For a while, I attended a gym (no longer convenient to me) with an interesting regimen. I worked out twice a week for about twenty minutes at a time. During that time, I rotated among a few machines for very slow intensive muscle work. The notion was to exhaust the muscle in two minutes or so.
I know it sounds ridiculous, but I investigated it thoroughly. The literature may or may not have had strong scientific grounding, but it changed my theology of Jewish law.
The founder of this program asked a basic question: how do you build muscle strength? His answer was: by breaking down the muscle tissue and allowing it to rebuild. That, he said, was best effected by slow and intense repetitions, not by rapid repetitive motions. He formulated it in an intriguing way. If the goal was to work the muscle, use his method. If the goal was to work the exercise machine, go for quantity over quality.
As a rabbi, of course I look for a sermon in everything. And here was one about Jewish law. I thought of a lesson I learned one day while waiting for the tenth man for a minyan at an orthodox synagogue. The rabbi discussed the change in liturgy that occurs at the end of Sukkot (Tabernacles). In the central prayer, words reminding God to cause the wind to blow and the rain to fall are added as the fall festivals conclude. But what happens if an inattentive worshiper, used to omitting those words during the summer, can’t remember if they were recited? In certain cases, the entire central prayer must be repeated. However, if it had been thirty days, it was assumed that the worshiper was habituated to it. Now, during thirty days, a pious worshiper would recite that prayer about 97 times (trust me). And so, said the rabbi giving the lesson, it became the custom of some seminary students to gather on the night the holiday concluded and chant those words 97 times. (Take one down and pass it around…)
I remember laughing (to the disapproval of the rabbi) at the absurdity. The notion was one of habituation, not literally repeating the words in rapid succession to tick them off a list!
But all those years later, here I was reading about the purpose of exercise and realizing I might very well have been doing the same thing…both on the bicep curl machine and in the performance of my religious duties. It wasn’t about speed and facility – that was just working the machine. If I wanted to strengthen my muscles and my soul, slow and intense was better.

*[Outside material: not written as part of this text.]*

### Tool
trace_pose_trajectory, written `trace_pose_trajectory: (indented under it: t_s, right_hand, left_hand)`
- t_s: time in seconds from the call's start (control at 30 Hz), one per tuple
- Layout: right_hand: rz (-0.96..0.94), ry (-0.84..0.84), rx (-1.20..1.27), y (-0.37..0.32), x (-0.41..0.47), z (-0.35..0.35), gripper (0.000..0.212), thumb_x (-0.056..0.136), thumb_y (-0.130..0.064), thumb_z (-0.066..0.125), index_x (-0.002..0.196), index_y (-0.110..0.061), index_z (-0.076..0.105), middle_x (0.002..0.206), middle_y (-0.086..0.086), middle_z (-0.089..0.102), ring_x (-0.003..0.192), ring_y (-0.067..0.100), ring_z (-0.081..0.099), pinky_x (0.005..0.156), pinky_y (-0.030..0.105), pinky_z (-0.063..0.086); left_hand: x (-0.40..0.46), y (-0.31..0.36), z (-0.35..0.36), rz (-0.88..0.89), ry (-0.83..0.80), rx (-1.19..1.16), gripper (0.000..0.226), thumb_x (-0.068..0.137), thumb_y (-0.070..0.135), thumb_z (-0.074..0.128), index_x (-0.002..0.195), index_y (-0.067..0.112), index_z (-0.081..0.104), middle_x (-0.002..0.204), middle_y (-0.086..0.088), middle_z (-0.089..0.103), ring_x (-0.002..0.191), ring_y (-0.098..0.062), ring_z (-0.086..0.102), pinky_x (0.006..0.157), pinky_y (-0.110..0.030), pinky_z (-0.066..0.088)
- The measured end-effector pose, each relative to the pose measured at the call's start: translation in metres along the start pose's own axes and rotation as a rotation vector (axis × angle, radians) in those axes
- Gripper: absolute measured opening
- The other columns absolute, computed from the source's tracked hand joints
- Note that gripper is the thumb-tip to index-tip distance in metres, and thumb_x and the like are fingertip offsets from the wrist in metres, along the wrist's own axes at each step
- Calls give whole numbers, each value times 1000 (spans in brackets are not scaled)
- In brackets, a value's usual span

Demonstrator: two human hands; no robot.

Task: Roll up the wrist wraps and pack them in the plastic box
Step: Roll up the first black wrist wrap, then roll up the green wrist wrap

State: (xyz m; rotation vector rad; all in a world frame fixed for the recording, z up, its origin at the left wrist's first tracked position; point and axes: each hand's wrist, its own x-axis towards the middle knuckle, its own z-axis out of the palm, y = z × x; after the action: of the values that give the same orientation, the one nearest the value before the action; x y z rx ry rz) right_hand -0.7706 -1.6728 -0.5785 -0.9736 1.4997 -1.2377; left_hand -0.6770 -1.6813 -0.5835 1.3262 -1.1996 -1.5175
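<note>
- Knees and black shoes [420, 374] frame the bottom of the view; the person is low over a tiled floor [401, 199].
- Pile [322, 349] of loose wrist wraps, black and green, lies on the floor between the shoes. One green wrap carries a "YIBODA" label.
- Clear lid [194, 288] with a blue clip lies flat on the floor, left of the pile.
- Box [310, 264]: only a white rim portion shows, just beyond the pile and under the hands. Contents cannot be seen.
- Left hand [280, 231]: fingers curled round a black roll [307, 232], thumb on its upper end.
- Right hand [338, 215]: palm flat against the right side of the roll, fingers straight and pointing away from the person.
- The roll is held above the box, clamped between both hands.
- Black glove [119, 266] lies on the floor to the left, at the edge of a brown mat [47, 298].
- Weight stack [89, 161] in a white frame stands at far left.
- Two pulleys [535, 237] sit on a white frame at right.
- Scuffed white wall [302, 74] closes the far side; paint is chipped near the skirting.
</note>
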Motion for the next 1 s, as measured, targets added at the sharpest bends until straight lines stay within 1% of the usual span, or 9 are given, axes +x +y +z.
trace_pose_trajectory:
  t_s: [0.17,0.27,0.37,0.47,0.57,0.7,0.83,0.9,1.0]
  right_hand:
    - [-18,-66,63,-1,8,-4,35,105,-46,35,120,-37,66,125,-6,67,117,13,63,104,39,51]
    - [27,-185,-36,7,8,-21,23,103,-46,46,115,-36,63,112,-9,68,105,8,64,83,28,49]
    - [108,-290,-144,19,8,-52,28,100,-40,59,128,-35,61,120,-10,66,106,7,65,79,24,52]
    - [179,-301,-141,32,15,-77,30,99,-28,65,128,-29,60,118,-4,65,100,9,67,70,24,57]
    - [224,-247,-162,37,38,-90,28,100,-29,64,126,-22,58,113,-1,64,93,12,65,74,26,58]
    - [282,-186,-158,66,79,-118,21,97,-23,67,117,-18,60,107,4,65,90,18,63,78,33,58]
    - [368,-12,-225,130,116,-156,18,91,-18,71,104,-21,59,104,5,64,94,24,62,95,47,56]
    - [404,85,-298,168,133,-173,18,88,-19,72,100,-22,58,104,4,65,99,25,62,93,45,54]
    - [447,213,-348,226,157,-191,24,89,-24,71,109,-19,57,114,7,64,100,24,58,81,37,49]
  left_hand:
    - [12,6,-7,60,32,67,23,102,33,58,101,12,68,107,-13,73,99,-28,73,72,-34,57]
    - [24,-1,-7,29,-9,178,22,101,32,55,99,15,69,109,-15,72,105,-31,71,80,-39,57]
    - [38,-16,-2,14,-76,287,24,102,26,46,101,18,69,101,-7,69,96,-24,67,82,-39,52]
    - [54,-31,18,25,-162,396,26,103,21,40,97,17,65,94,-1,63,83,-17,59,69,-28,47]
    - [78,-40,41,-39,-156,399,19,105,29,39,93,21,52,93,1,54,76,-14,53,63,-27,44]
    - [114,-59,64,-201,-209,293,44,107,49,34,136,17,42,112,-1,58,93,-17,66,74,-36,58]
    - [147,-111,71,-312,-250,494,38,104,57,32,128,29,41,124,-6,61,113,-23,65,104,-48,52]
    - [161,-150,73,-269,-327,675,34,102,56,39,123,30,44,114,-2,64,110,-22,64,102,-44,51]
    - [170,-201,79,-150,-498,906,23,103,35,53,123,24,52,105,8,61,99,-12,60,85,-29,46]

This idea, of course, goes against everything I believed about Jewish law. It is comprehensive, made up primarily of mitzvot (commandments) meant to address every aspect of life. Mediterranean Jewish culture even commends reciting one hundred distinct blessings a day. There are grand expectations (compassionate behavior, formal garb for prayer, immersion in sacred literature) and small expectations (hand-washing, head-covering, pleasant greetings). Being a devoted Jew can be a full-time endeavor.
But the kind of rapid-fire devotion that goes for quantity over quality works the system, not the soul. The younger version of me, enamored as I was of my increasing immersion in Jewish life, collected observances like baseball cards. That sounds more frivolous than I mean it, but any kid who collects baseball cards will tell you it's very serious business.
The struggle over the years was to recapture the meaning that these practices held when they were new. Like the liturgical addition about wind and rain, initially I had to pay attention to be sure I got it right. After a while, when I became habituated, I could just presume I did it because I always did it.
Recapturing the elevating aspects of a traditional Jewish life has come to mean, ironically, doing less. Never mind what I have given up – don't worry that I am somehow no longer devoted or traditionally observant. But appreciating what makes Jewish law "work" for me means slower, fewer, more intense. It means mindfulness. It means being aware of God rather than just doing what (we have decided) God wants.
My dear friend Rabbi Irwin Kula has embarked on an audacious study of whether the commandments are achieving their purposes; can we develop metrics to determine if observance "X" makes you a better person, a wiser person, a more spiritually sophisticated person. I am anxiously awaiting the results that will make Jewish wisdom more readily available to a world in desperate need of it. But I know the answer for myself.
When I perform any mitzvah with heart, soul and might, that is, with intention, attention and intensity, it strengthens me in ways 97 mindless actions, even if those actions are what a God wants, simply cannot equal.